The listing that follows must be retyped exactly, without its pictures.

********************

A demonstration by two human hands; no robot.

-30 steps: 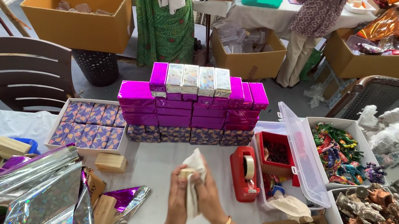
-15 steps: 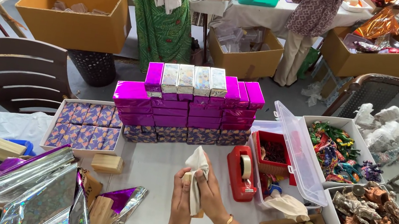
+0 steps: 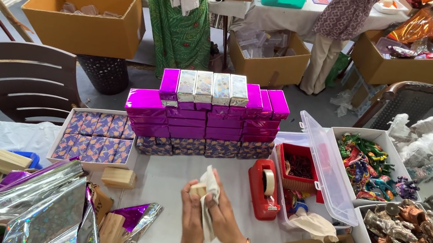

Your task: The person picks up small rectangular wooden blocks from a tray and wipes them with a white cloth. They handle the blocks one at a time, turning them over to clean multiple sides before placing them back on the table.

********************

**Response area**
A demonstration by two human hands; no robot.

-30 steps: 
-15 steps: 
+0 steps: 

Your task: The person picks up small rectangular wooden blocks from a tray and wipes them with a white cloth. They handle the blocks one at a time, turning them over to clean multiple sides before placing them back on the table.

Nothing else belongs in this output.